The job: turn workflows that need a human in the inner loop into workflows the LLM closes itself. The two halves are removing the trigger gate and opening observability.
Surface the gate first
Before proposing changes, name the trigger gate explicitly:
- What action requires a human right now? (button click, screenshot inspection, terminal interaction, web-form submission)
- What signal does the human provide that the LLM cannot get on its own? (visual confirmation, copy-paste, secret value, eyeball verdict)
- Where does the result go? (chat memory, screenshot, mental note)
Most loops have one or two gates that, removed, collapse the cycle to seconds. Pick the smallest gate first.
Structural fixes
Web-UI trigger → CLI trigger
If the workflow is gated by clicking in a web app, find or build the equivalent CLI command. Webhooks, REST endpoints, gh / aws / gcloud CLI subcommands, internal just targets — anything programmatically invokable. The LLM can then loop without leaving its session.
Stdout-only output → file-based output
If the workflow's result lives in chat memory or a screenshot, redirect to a file the LLM can read back: structured JSON dumps, markdown reports, append-only logs with addressable offsets. Why: file outputs survive compaction, support diff, and are inspectable by future sessions without replaying context.
Dashboards → structured logs
If verification requires eyeballing a Grafana / Datadog dashboard, surface the same metrics through a CLI query (PromQL, Datadog API, log aggregation tail). Anything that produces a pass/fail/warn verdict the LLM can read.
Eyeball verdicts → contract assertions
If the human's role is "looks right to me", encode the criterion as a test, schema, or assertion. The contract becomes the loop's done-criterion (pair with strict-validation-setup for the bootstrap of those gates).
Trap-or-abandon decision
After the structural fixes above, some steps still cannot be made autonomous — they involve genuine human judgment, external compliance, or capability the LLM lacks. For each remaining gate, apply this rule:
- Trap — if the step can be wrapped in a verification-and-iteration loop where the LLM proposes, the human approves once, and the LLM iterates until the contract passes, keep it. The human is at the outer loop, not the inner.

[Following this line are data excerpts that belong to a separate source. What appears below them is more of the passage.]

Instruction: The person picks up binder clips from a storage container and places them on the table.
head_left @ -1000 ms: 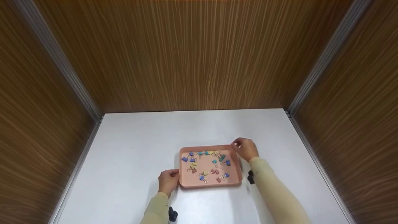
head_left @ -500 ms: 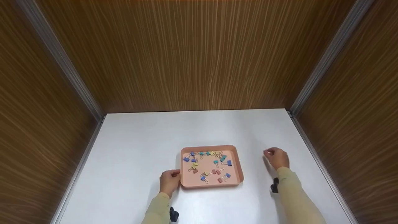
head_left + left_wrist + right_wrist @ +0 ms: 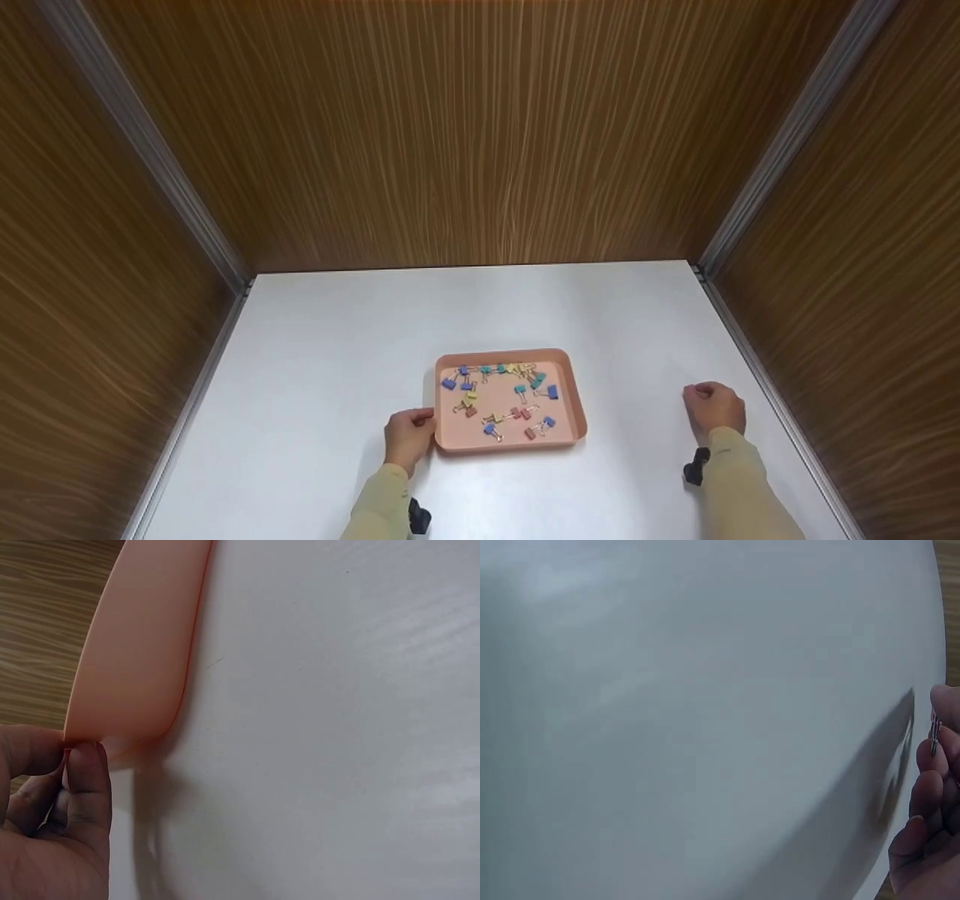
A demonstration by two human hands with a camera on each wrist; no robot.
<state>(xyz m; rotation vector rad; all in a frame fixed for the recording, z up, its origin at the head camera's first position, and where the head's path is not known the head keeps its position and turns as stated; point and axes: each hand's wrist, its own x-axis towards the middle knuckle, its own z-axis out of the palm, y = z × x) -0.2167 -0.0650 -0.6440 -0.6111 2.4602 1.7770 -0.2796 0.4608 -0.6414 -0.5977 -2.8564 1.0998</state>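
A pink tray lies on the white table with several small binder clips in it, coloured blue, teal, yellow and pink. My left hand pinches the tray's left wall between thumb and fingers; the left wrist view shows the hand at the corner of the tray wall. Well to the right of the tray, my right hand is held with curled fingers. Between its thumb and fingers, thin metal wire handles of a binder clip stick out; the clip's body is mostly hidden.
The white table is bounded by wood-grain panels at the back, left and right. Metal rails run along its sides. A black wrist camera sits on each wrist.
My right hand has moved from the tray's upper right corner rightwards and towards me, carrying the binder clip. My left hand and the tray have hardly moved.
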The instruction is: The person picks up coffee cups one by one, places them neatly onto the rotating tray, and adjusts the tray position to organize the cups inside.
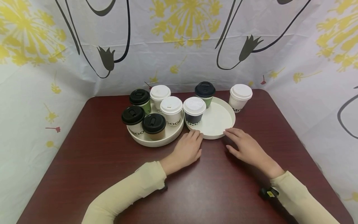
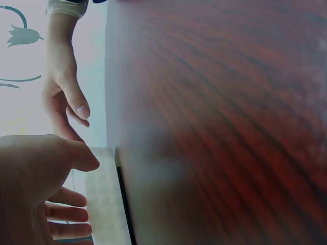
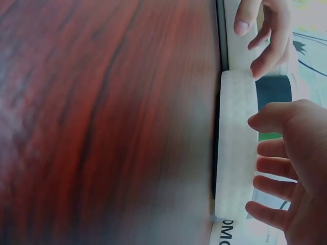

- Abandon — if a step requires the human in the inner loop and resists wrapping (e.g., new SOC2 review per iteration, real-time customer chat, hardware-mediated test), do not babysit. Either remove the step from the LLM's loop entirely (escalate to the human as a discrete handoff) or improve the harness so the step disappears (e.g., automate the SOC2 documentation pipeline).
Naming the rule: babysitting an unloopable step is the failure mode this skill exists to prevent. Pre-existing chat consensus: "what can't be looped — abandon firmly and improve the harness."
What this skill does not do
- It does not author project rules — defer to
initfor AGENTS.md. - It does not bootstrap strict-mode validation gates — defer to
strict-validation-setup. - It does not pick the test framework — defer to
test-drivenor the language's idiomatic tester.
Posture
Surgical, not architectural. Remove one gate at a time. After each fix, re-evaluate whether the loop now closes — sometimes one trigger removal is enough. Resist the temptation to redesign the whole system.